WHAT THIS TASK INVOLVES »
Look for the line that has "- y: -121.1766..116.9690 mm" in the material below; please repeat it and every line after it, exactly, up to and including the line that has "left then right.", and nothing else.

(DATA PROVIDED)

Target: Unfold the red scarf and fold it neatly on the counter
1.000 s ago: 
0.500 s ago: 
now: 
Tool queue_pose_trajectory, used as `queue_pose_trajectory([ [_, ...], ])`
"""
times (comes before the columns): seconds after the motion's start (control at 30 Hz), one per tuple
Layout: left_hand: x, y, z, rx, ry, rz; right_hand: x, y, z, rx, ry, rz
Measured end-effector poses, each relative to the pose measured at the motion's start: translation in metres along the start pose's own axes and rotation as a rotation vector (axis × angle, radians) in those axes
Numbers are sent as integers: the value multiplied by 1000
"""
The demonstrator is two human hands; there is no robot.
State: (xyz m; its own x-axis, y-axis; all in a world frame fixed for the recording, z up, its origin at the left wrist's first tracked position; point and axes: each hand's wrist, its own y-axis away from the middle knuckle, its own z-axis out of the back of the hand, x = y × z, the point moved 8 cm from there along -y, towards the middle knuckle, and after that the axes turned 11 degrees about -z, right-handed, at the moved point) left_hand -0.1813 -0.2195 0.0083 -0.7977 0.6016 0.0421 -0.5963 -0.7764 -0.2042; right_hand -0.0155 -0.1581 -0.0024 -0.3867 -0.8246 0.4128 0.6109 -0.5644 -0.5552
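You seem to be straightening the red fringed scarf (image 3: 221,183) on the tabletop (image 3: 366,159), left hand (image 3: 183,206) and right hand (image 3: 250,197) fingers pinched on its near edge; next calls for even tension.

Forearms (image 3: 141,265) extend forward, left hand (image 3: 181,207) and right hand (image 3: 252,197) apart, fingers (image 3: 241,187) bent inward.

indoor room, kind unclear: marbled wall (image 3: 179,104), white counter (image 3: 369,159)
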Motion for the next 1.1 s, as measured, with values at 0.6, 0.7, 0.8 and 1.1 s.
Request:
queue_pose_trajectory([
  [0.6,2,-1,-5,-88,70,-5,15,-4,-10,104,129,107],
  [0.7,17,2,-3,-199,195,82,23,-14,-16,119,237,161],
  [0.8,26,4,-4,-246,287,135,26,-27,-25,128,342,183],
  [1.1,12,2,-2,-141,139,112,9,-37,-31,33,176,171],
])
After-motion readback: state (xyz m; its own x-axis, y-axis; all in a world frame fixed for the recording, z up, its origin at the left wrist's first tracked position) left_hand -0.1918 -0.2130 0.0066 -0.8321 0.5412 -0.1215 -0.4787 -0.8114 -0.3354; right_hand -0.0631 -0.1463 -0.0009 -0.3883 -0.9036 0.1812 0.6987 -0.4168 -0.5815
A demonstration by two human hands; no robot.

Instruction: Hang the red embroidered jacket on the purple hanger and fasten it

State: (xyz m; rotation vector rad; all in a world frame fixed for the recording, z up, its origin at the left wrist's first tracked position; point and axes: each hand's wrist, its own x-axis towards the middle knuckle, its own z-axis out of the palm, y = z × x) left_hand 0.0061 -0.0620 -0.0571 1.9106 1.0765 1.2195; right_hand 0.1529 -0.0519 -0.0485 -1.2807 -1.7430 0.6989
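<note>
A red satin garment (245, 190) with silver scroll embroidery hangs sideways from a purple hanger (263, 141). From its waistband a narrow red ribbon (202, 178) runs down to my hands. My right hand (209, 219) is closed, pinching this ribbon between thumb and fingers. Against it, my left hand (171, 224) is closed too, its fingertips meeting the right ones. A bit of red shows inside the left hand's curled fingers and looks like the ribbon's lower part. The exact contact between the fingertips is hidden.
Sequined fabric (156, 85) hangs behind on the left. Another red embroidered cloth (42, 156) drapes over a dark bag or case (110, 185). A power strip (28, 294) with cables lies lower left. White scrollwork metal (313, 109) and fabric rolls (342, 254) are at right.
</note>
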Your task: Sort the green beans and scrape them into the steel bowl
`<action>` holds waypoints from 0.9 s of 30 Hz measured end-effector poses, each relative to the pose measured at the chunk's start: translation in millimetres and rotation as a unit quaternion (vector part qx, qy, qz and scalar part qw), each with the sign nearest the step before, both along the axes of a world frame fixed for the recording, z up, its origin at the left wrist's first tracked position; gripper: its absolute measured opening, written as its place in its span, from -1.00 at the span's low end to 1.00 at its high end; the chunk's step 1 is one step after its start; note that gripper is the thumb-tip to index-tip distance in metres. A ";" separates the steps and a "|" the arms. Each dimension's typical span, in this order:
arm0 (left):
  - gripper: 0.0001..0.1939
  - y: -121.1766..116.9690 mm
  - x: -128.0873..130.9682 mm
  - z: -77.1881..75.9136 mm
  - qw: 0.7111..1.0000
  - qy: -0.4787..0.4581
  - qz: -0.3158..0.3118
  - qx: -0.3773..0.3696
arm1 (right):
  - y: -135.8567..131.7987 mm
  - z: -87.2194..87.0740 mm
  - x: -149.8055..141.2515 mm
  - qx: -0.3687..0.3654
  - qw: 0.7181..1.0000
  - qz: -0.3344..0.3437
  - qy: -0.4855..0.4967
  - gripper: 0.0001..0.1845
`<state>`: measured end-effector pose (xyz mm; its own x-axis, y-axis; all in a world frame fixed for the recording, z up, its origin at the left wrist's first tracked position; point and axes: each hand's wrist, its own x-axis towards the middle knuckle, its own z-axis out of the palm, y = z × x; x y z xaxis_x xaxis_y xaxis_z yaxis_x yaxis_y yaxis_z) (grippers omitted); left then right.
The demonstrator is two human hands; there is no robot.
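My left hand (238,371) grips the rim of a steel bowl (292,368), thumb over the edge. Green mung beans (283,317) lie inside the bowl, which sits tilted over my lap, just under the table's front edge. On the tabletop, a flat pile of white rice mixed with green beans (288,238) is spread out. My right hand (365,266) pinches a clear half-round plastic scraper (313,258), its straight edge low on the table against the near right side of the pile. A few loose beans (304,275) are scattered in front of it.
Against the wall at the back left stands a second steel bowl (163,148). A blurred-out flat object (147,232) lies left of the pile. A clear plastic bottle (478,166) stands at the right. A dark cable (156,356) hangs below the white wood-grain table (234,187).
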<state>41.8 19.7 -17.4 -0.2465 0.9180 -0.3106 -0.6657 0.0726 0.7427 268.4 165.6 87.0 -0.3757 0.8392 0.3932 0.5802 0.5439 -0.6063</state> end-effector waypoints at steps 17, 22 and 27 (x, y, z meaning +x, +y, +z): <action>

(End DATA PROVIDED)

TASK ANSWER »
  - y: -121.1766..116.9690 mm
  - x: -128.0873..130.9682 mm
  - z: -77.1881..75.9136 mm
  - qw: 0.7111..1.0000
  - qy: -0.4787..0.4581
  - qz: -0.3158..0.3118
  - qx: -0.3773..0.3696
arm1 (right):
  - y: -135.8567..131.7987 mm
  - z: -87.2194..87.0740 mm
  - x: -149.8055..141.2515 mm
  - qx: -0.3687..0.3654
  - qw: 0.7181..1.0000
  - qz: -0.3344..0.3437
  - qy: -0.4855..0.4967
  - gripper: 0.0001..0.1845
`<state>`: measured end-effector pose (xyz mm; its own x-axis, y-axis; all in a world frame fixed for the recording, z up, its origin at the left wrist's first tracked position; point and axes: each hand's wrist, its own x-axis towards the middle knuckle, its own z-axis out of the palm, y = z × x; x y z xaxis_x xaxis_y xaxis_z yaxis_x yaxis_y yaxis_z) (grippers omitted); left then right.

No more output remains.